Cheese manufacturers can use animal-free proteins in their regular production process by making micelles from casein proteins derived from precision fermentation. Photo Shutterstock. Laurens Antuma (Food Process Engineering) is to obtain his PhD in the artificial forming of micelles from casein proteins obtained from precision fermentation. These micelles are needed to produce cheese, are they not?

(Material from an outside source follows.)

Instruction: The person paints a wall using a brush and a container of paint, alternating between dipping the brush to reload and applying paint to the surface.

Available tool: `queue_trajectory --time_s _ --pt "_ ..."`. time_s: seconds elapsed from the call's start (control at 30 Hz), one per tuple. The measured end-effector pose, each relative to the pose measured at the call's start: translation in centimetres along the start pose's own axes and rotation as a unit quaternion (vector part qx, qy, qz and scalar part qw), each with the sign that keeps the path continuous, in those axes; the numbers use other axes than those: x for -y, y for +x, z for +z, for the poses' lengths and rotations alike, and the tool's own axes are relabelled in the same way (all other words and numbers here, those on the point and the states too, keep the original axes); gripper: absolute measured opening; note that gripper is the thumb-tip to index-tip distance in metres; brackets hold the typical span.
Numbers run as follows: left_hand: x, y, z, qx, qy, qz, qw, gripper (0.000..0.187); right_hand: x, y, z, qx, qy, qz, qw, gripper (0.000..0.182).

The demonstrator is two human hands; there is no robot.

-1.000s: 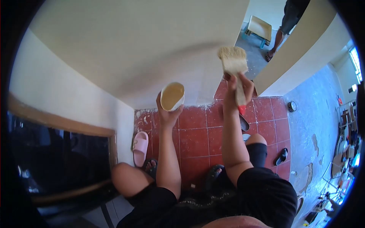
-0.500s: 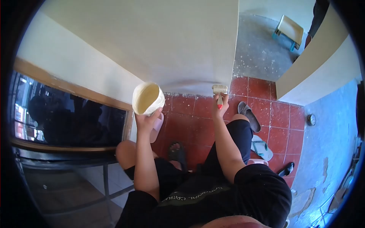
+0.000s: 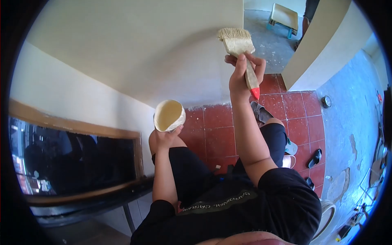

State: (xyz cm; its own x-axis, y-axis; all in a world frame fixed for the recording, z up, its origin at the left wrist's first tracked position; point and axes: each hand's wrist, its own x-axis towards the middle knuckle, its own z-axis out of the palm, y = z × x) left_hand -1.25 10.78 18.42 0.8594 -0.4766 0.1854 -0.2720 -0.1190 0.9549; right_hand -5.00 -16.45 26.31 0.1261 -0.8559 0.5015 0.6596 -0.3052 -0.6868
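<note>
My left hand (image 3: 166,139) is wrapped around the lower side of a paint container (image 3: 169,116). Cream paint coats the inside of the container, and its mouth tilts up toward me. In my right hand (image 3: 246,75) is a wide paintbrush (image 3: 240,43), pinched around the handle. Its red handle end points down toward me, and its paint-caked bristles point up, overlapping the cream wall (image 3: 179,45) near the wall's right-hand edge.
Red floor tiles (image 3: 218,136) lie below, with shoes (image 3: 314,158) and slippers at the right. A window (image 3: 77,153) with a wooden frame is at the left. Through the opening stands a small stool (image 3: 284,16), near a person's leg (image 3: 308,18). A round object (image 3: 326,101) lies on the grey floor.
My right hand has lifted the paintbrush from low near the floor to high along the wall. The container in my left hand sits slightly lower and further right in view. The view has shifted.
</note>
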Motion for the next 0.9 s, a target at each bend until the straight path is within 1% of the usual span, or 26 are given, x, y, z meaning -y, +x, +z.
queue_trajectory --time_s 0.07,0.1,0.13,0.2,0.23,0.27,0.33,0.37,0.4,0.43,0.47,0.5,0.53,0.6,0.63,0.67,0.73,0.77,0.83,0.87,0.9 --pt "1.6 0.8 -0.2 0.036 0.01 0.012 0.999 0.052 -3.5 -1.7 -1.3 -0.021 -0.026 -0.007 0.999 0.016" --pt "2.7 1.2 -0.3 0.064 -0.025 0.004 0.998 0.051 -5.5 -3.0 -2.5 0.0 -0.128 -0.006 0.992 0.015" --pt "5.2 1.7 -1.2 0.072 0.046 0.018 0.996 0.05 -7.5 -4.5 -3.8 0.02 -0.228 -0.005 0.973 0.014" --pt "5.7 2.3 -0.8 0.097 -0.037 0.018 0.994 0.051 -11.1 -8.5 -6.4 -0.006 -0.187 0.068 0.98 0.013" --pt "4.2 2.6 -0.8 0.117 -0.047 -0.021 0.992 0.05 -12.0 -10.3 -7.3 -0.033 -0.157 0.114 0.98 0.013" --pt "4.9 3.0 -1.0 0.129 -0.069 -0.01 0.989 0.052 -12.2 -11.5 -7.8 -0.058 -0.125 0.158 0.978 0.013" --pt "6.4 3.6 -0.7 0.156 -0.165 0.021 0.974 0.055 -10.8 -11.7 -7.1 -0.088 -0.121 0.188 0.971 0.012" --pt "7.2 3.8 -0.8 0.186 -0.187 0.005 0.965 0.059 -10.6 -10.9 -6.7 -0.073 -0.139 0.178 0.971 0.011" --pt "9.2 4.2 -0.8 0.192 -0.194 0.003 0.962 0.059 -9.6 -9.3 -5.4 -0.067 -0.153 0.146 0.975 0.011" --pt "12.1 4.5 -0.7 0.205 -0.108 0.047 0.972 0.068 -8.5 -7.2 -3.6 -0.073 -0.119 0.126 0.982 0.01" --pt "13.7 4.5 -0.7 0.217 -0.019 0.092 0.972 0.077 -7.2 -4.9 -2.1 -0.07 -0.114 0.123 0.983 0.01" --pt "11.4 4.3 -0.5 0.209 -0.076 0.06 0.973 0.084 -5.3 -2.7 -0.3 -0.088 -0.117 0.136 0.98 0.01" --pt "11.8 4.6 -0.5 0.213 -0.079 0.057 0.972 0.084 -3.8 -0.8 1.2 -0.089 -0.094 0.094 0.987 0.01" --pt "13.1 5.0 -0.6 0.252 -0.164 0.023 0.953 0.089 -0.6 2.0 3.7 -0.088 -0.059 0.029 0.994 0.011" --pt "13.2 5.0 -0.5 0.235 -0.175 0.027 0.956 0.081 1.1 2.9 4.8 -0.087 -0.049 0.006 0.995 0.012" --pt "13.0 5.0 -0.7 0.236 -0.176 0.02 0.956 0.081 2.5 3.6 5.3 -0.064 -0.019 0.002 0.998 0.014" --pt "11.7 5.2 -1.1 0.211 -0.201 0.03 0.956 0.059 4.6 3.8 5.8 -0.021 -0.003 -0.041 0.999 0.015" --pt "11.2 5.2 -1.6 0.214 -0.173 0.017 0.961 0.057 4.5 3.6 5.7 -0.02 -0.005 -0.04 0.999 0.015" --pt "11.5 4.9 -1.6 0.198 -0.184 0.014 0.963 0.056 3.9 3.1 5.4 -0.019 0.019 -0.068 0.997 0.016" --pt "11.7 4.9 -1.6 0.183 -0.193 0.015 0.964 0.056 2.7 2.5 4.7 -0.014 -0.028 -0.073 0.997 0.016" --pt "12.4 4.9 -1.6 0.189 -0.177 0.015 0.966 0.056 0.2 1.5 3.4 -0.008 -0.073 -0.079 0.994 0.016"
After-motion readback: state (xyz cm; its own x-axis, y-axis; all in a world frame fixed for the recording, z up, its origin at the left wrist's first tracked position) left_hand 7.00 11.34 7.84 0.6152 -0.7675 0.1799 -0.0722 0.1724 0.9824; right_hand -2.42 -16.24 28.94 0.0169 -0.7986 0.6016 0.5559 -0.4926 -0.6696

‘Precision fermentation (a process in which micro-organisms are genetically modified to produce, for example, lactoproteins), enables us to make casein, the key protein used in the production of cheese. That process yields individual proteins, while cheese manufacturers use protein in the form of micelles, or protein in a ball-like shape, to make the hard cheeses with which we are familiar’, Antuma explains. He studied how to make micelles from these individual animal-free proteins, so that producers can use them in their regular production process and, ultimately, make animal-free dairy products.
Antuma compares micelles to tennis balls. ‘Dairy milk contains four key casein protein varieties, which all differ slightly, but which we can all reproduce through precision fermentation. Three proteins react with calcium phosphate crystals, forming the internal structure of the spheres, while the fourth latches onto the exterior, forming a stable ‘fuzzy’ ball: the micelle.’ The fuzz is removed from the micelle by an enzyme in the cheese-making process, after which the spheres coagulate. ‘The resulting coagulated mass is curd, a semi-finished product of cheese.’
Scalable
‘You could simply toss these different types of casein together with calcium and phosphate ions in water to obtain micelles’, Antuma explains. ‘But that would mean you have no control over the process.’ Hence, he took a more scientific approach. We started with water and added the four casein types in different ratios, along with varying amounts of calcium phosphate, to reconstruct the micelles found in dairy milk. That works fine on a small scale in the lab, but to reproduce this within the food processing industry requires more efficient methods.’
The power of precision fermentation lies in our ability to reproduce the key resource in the production of cheese with precisely the same proteins the cow makes
Laurens Antuma, PhD candidate Food Process Engineering
He made a scalable testing setup with membranes to make the methods more relevant to the industry. ‘If you add small amounts of calcium and phosphate ions and the casein molecules to water, the calcium phosphate does not crystalise, and no micelles are formed. Slowly removing water from the solution increases the concentration, and micelles eventually form. Thus, tiny crystals are formed, which enable the production of better micelles in a controlled way. Moreover, this process is continuous and much faster.’
Without micelles
Antuma is frequently asked whether it is possible to make cheese from artificial casein proteins without first transforming them into micelles. ‘Humans have been making cheese from milk with micelles for some seven thousand years because micelles occur naturally in milk. Hence, cheese production methods are based on this approach’, Antuma states. He believes it may be possible to make cheese without micelles, but ‘that would require reinventing the (cheese) wheel.’
‘The power of precision fermentation lies in our ability to reproduce the key resource in the production of cheese with precisely the same proteins the cow makes. It would be great if we could process these proteins in precisely the same way we currently process animal proteins. But that requires proteins in the form of micelles.’ Nevertheless, he leaves the manufacturing of cheese to others. ‘My thesis provides new, fundamental knowledge of micelles and simultaneously provides insights into solutions to practical problems. It is now up to commercial businesses to produce cheese with animal-free casein micelles.’